## Stored data

════════════════════

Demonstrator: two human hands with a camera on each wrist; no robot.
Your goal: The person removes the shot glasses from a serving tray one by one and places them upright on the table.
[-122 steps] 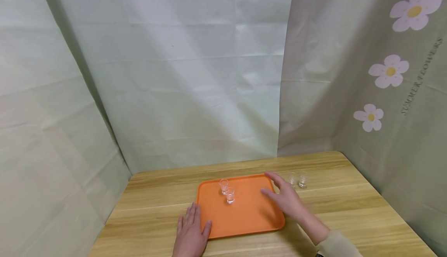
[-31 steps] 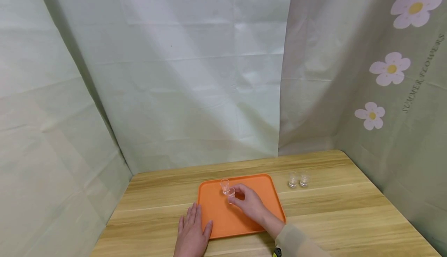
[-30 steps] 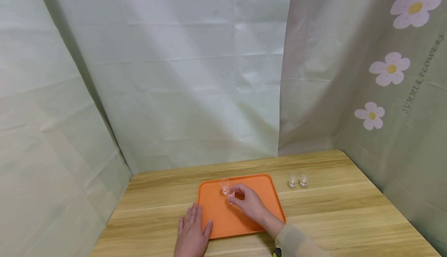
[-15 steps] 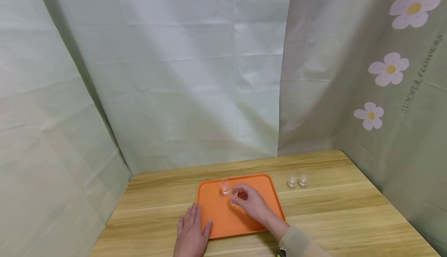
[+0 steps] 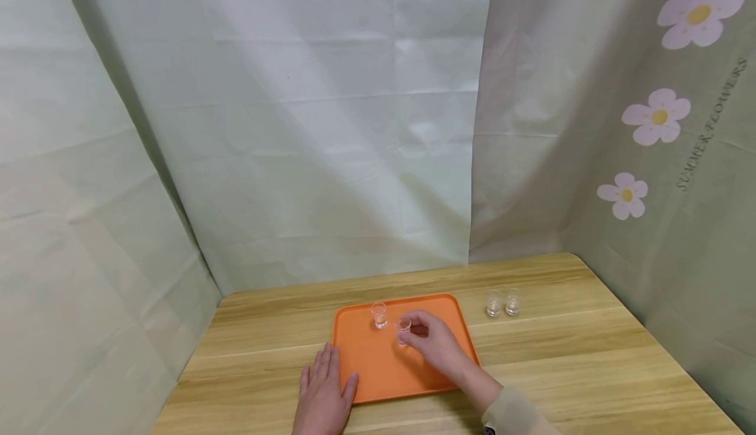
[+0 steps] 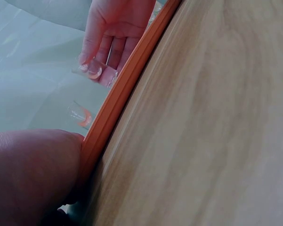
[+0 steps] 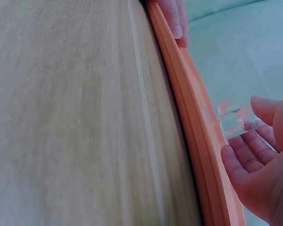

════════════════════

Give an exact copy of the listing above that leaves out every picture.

## Result of this exercise
Demonstrator: two human hands with a camera on each wrist; no robot.
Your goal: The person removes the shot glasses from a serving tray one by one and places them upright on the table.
[-122 steps] 
[-31 steps] 
[-30 steps] 
[-15 steps] 
[+0 steps] 
[+0 steps] 
[+0 steps] 

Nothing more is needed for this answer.